Problem to solve
Print, exactly as they appear in the listing below, the lines from the line with "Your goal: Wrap" to the line with "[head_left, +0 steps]", with both end lines kept.

Dataset records
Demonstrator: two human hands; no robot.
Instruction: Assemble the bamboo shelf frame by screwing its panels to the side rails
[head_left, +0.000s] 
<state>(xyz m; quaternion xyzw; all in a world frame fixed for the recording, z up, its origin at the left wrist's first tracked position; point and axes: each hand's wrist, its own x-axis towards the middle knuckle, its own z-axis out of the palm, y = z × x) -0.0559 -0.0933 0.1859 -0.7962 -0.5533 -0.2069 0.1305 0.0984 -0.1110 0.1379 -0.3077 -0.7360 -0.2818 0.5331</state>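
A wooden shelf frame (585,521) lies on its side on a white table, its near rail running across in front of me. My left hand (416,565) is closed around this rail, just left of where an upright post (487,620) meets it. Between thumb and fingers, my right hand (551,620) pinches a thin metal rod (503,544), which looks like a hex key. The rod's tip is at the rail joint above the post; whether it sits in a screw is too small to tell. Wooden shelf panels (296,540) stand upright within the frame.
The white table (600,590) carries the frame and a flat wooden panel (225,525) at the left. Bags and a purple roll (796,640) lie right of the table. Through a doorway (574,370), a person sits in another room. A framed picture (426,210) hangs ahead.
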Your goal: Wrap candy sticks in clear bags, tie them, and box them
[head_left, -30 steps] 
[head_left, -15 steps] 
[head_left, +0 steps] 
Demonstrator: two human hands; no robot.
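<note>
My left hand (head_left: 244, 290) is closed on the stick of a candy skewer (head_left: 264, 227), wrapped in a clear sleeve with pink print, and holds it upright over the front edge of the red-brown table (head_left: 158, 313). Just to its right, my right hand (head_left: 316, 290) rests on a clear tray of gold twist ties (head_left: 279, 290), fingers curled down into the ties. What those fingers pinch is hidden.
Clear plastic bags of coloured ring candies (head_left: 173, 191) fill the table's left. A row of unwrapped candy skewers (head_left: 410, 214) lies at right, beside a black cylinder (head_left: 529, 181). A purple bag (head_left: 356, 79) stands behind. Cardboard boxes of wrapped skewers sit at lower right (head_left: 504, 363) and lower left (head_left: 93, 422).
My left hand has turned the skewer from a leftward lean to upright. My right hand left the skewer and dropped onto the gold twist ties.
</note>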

Your solution
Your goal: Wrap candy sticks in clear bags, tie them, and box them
[head_left, -30 steps] 
[head_left, -15 steps] 
[head_left, +0 steps] 

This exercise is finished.